Rage emanated from him. William would kill Declan if he got his hands on him; she was sure of it. She had to steer him away from violence. “Declan didn’t want to leave the Legion. He doesn’t care for being a noble. He doesn’t want the responsibility. He did it to help you.”
“I didn’t ask him to do it,” William snarled.
“But he did it anyway,” Rose said. “I didn’t ask you to attack Emerson, but you did it anyway.”
“It’s not the same.”
“It is. Sometimes people try to help us even when we don’t want the help. What would you have done in his place, William?”
“I would’ve broken him out,” William said.
“And some people would’ve died in the process, you would be wanted criminals, and then Declan would be pissed off at you.”
William leaned back. A long growl reverberated in his throat.
“Why did you follow Casshorn out here?” she asked. “Because you knew Declan would come and you’d get a chance to fight him?”

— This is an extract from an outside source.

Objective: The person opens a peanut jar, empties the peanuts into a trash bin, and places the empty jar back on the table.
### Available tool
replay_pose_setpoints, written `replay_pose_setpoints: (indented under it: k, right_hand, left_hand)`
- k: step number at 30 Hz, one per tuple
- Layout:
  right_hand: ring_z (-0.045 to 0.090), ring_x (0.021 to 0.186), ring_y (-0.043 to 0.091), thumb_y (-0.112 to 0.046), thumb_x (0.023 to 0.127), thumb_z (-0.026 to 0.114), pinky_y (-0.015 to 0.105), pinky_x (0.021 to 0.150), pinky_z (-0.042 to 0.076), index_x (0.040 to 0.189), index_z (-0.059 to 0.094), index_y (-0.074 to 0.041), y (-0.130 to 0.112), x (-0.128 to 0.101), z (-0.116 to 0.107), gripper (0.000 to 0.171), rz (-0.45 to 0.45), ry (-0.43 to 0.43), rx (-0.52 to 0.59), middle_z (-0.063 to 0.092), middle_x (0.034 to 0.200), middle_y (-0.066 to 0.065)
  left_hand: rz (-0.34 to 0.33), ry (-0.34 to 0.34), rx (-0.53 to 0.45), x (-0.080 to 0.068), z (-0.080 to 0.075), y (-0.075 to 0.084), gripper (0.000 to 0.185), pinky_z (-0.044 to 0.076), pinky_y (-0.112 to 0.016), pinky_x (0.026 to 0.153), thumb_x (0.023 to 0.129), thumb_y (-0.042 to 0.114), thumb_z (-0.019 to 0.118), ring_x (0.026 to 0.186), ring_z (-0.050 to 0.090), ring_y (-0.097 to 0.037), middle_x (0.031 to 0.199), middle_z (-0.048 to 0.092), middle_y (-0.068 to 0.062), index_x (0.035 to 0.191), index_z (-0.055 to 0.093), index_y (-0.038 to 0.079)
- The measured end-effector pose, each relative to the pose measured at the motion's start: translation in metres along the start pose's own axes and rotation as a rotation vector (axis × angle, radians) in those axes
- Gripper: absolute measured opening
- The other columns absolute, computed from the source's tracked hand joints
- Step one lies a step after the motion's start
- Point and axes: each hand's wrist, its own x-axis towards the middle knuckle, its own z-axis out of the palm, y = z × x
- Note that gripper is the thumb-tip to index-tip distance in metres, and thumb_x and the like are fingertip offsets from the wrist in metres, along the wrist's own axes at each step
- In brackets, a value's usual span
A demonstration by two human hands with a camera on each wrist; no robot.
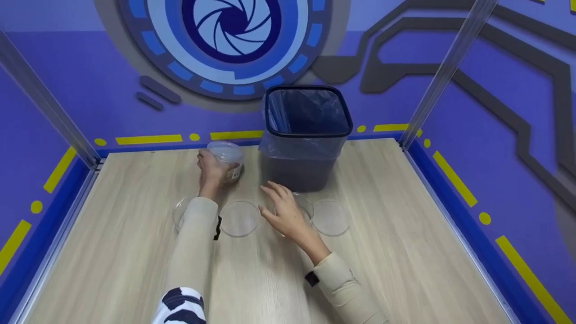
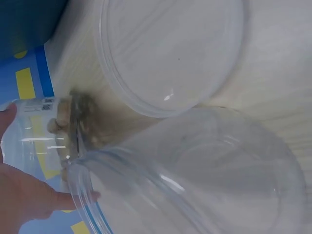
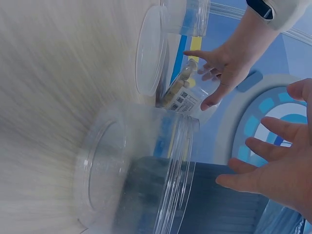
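Clear jar [image 1: 227,158], tilted, small pale pieces inside, gripped by left hand [image 1: 210,172] near the bin [image 1: 306,135], which is lined with a plastic bag. Right hand [image 1: 285,211], fingers spread, holds nothing above an empty clear container [image 3: 131,175]. Loose lid [image 1: 239,218] lies between the hands.

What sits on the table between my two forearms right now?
In the head view, one clear round plastic lid lies flat on the wooden table, between the left sleeve and the right hand. Nothing else shows in that gap.
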Motion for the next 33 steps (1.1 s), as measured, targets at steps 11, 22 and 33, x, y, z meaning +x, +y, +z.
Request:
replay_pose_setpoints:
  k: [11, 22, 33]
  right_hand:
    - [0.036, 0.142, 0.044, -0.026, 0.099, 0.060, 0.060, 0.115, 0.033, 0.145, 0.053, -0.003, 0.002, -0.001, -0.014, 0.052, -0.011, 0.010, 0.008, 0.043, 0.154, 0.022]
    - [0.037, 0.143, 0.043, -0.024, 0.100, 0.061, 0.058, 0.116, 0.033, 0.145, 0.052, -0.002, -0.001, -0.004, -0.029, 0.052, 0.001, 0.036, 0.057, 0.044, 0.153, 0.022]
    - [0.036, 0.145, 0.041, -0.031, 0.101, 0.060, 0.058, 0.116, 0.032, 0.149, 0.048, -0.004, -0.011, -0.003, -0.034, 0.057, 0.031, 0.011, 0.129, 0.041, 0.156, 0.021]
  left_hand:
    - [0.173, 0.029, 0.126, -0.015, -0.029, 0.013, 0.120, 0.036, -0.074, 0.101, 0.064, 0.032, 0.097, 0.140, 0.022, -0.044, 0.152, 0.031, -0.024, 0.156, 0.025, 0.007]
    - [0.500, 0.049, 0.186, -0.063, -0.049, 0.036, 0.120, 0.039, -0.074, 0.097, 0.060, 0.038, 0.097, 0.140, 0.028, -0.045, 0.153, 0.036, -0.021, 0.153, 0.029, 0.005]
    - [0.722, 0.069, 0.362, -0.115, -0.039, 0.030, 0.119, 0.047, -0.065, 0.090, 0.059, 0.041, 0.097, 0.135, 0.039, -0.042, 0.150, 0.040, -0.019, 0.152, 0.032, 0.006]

“No. Once Casshorn ‘adopted’ me, he started hinting that he wanted Declan out of the way. I told him no. The thing between me and Declan would happen on my terms. It didn’t sit well with him. He gave me a house on the edge of some woods, made sure food was delivered to me, but other than that, he let me be. Then three weeks ago he invited me to come with him ‘on a little adventure.’ I declined. He smelled . . . odd. After he left, I went to his place and broke into his study. He had papers prepared blaming me for this entire mess in case things went sour. So I tracked him down, but he had too many hounds by the time I found him. He tried to hunt me, and I went into the Broken.”